Task brief:
From the entries that follow, reproduce exactly and only the lines from the line with "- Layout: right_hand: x" to the line with "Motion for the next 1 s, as", endpoints included.

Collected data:
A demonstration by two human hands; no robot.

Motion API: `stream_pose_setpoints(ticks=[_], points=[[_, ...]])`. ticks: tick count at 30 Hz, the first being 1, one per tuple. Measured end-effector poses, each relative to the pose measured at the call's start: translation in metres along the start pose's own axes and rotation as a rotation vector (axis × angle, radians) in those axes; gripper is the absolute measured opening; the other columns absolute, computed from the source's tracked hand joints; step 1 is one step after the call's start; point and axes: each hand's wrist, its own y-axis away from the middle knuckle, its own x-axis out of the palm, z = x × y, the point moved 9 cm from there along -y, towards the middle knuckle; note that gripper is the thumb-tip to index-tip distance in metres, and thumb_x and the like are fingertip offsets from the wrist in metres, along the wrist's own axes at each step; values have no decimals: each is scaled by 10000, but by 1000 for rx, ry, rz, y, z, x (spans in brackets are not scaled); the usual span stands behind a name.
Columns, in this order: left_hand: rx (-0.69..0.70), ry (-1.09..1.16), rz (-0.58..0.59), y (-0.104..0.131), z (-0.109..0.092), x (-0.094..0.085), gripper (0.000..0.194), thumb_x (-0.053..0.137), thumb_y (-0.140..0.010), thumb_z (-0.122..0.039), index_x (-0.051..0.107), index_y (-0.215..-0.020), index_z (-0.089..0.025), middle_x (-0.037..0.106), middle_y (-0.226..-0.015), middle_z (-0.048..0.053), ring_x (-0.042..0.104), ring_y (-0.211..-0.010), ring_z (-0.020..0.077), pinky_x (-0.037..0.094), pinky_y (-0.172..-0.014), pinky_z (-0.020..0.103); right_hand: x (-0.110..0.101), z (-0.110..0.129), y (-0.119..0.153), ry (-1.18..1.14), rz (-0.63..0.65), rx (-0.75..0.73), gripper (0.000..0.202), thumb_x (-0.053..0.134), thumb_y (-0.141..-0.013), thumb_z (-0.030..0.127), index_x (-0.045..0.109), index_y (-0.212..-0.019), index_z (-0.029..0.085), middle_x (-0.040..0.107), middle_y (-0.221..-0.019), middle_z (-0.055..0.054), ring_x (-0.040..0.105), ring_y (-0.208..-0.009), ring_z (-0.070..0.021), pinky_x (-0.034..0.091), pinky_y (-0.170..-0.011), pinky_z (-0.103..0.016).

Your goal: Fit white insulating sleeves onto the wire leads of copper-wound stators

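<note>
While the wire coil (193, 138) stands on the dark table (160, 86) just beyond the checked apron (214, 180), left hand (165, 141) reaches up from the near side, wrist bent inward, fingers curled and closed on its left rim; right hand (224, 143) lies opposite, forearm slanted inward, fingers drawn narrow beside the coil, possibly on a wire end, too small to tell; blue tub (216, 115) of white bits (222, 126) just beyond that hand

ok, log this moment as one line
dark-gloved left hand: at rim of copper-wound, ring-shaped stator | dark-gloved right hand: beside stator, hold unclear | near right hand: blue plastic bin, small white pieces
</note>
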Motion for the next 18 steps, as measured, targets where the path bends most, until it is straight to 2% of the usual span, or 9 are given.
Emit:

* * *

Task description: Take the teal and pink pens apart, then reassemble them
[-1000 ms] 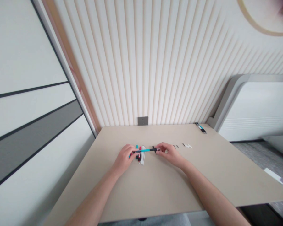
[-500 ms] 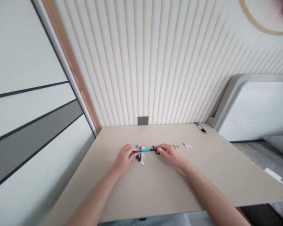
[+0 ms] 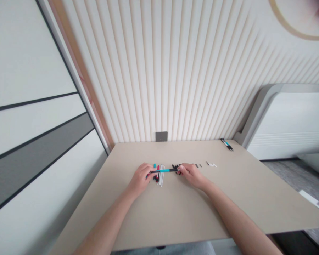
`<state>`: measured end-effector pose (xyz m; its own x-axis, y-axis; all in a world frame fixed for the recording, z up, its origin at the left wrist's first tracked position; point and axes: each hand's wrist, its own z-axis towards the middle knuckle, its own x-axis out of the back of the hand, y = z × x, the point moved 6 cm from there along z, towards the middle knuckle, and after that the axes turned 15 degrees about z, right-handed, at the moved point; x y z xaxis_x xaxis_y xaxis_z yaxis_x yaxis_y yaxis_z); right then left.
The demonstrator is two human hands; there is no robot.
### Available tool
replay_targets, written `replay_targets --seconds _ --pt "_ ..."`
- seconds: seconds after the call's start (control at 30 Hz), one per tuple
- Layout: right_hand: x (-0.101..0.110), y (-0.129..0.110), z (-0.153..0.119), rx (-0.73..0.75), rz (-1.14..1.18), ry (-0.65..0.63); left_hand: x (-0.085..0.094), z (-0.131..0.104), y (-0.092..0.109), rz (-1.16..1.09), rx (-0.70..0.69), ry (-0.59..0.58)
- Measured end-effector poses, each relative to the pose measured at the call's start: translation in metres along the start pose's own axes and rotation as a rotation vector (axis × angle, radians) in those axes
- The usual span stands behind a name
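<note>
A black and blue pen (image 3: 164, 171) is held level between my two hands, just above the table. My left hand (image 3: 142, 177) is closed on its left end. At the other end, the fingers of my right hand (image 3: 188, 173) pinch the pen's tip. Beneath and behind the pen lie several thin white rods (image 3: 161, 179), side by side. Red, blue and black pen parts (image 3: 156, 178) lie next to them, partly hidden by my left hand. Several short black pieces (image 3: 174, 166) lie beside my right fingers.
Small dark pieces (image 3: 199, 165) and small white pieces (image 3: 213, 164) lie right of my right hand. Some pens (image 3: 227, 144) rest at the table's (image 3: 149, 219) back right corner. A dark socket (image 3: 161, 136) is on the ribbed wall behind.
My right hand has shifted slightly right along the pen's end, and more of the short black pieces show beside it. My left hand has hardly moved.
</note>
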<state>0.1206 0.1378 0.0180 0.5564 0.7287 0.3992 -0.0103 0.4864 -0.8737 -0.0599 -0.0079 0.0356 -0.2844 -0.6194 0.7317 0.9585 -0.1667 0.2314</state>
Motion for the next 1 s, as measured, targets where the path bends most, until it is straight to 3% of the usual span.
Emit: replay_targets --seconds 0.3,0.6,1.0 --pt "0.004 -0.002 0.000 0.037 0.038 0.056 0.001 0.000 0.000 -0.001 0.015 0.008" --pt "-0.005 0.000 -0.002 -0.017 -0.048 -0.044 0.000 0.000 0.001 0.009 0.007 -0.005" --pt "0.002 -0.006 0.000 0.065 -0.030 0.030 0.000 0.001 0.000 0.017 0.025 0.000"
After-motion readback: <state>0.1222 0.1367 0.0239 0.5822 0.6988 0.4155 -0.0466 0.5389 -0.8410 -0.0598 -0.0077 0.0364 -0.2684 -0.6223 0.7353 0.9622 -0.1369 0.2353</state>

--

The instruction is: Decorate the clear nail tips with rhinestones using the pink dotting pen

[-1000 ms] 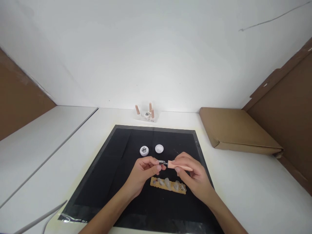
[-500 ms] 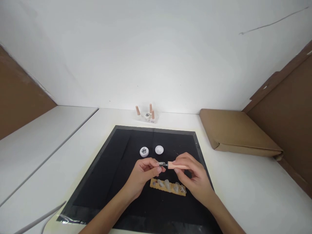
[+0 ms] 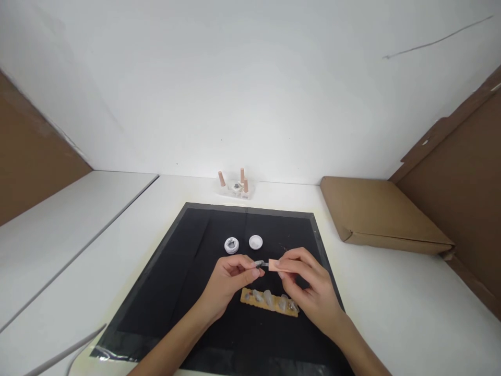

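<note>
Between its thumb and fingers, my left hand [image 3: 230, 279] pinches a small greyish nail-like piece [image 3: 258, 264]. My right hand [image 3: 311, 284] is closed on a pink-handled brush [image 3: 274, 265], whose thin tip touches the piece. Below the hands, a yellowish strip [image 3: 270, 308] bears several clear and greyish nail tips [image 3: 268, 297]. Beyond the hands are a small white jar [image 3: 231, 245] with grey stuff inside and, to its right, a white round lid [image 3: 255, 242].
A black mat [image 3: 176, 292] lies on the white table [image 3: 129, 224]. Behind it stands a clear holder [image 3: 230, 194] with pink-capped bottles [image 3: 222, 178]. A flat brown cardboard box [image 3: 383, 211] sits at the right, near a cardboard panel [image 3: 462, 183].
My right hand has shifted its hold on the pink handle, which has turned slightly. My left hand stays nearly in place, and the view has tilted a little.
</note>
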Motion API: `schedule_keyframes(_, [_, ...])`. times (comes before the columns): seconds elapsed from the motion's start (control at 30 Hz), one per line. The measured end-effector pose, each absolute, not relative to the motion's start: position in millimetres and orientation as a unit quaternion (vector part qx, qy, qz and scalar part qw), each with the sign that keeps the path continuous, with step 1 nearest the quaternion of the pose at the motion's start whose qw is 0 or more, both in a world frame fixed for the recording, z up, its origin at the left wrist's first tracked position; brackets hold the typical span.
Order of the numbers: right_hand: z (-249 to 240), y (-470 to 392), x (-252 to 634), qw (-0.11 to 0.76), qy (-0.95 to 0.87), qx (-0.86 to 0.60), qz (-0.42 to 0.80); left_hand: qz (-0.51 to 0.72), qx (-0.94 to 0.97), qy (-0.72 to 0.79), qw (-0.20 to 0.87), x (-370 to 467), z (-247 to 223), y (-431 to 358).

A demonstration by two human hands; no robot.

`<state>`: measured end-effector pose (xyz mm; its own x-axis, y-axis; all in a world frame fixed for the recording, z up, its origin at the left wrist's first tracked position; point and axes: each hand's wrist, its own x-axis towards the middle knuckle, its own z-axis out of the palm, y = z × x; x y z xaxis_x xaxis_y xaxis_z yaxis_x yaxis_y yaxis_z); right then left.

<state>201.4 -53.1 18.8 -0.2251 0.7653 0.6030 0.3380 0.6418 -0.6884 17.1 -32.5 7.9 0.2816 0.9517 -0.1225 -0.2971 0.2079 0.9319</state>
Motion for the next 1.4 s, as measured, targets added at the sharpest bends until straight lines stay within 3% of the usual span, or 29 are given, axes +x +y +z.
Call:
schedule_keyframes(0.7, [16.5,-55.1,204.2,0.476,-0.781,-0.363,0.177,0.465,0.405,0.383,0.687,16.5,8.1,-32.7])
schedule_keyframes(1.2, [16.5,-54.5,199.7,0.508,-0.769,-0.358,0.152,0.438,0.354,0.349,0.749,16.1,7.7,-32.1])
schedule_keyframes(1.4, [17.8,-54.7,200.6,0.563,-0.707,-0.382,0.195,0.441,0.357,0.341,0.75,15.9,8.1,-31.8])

Response below:
- Layout: right_hand: x (-0.101..0.110), y (-0.129..0.110), z (-0.153..0.119), rx (-0.73..0.75), rz (-1.14..1.18), ry (-0.65..0.63); left_hand: x (-0.085..0.094), z (-0.131..0.104), y (-0.092..0.109), rz (-1.16..1.09), rx (-0.70..0.69), ry (-0.59..0.58)
- Measured end-effector poses, each relative to the pose measured at the call's start: translation in metres along the start pose's own axes and rotation as a rotation vector (axis × angle, radians) in those axes
- The usual span stands behind a name
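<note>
A black and blue pen (image 3: 164, 171) is held level between my two hands, just above the table. My left hand (image 3: 142, 177) is closed on its left end. At the other end, the fingers of my right hand (image 3: 188, 173) pinch the pen's tip. Beneath and behind the pen lie several thin white rods (image 3: 161, 179), side by side. Red, blue and black pen parts (image 3: 156, 178) lie next to them, partly hidden by my left hand. Several short black pieces (image 3: 174, 166) lie beside my right fingers.
Small dark pieces (image 3: 199, 165) and small white pieces (image 3: 213, 164) lie right of my right hand. Some pens (image 3: 227, 144) rest at the table's (image 3: 149, 219) back right corner. A dark socket (image 3: 161, 136) is on the ribbed wall behind.
My right hand has shifted slightly right along the pen's end, and more of the short black pieces show beside it. My left hand has hardly moved.
</note>
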<state>0.1206 0.1378 0.0180 0.5564 0.7287 0.3992 -0.0103 0.4864 -0.8737 -0.0599 -0.0079 0.0356 -0.2844 -0.6194 0.7317 0.9585 -0.1667 0.2314</state>
Motion for the next 1 s, as measured, targets where the path bends most, until it is straight to 3% of the usual span.

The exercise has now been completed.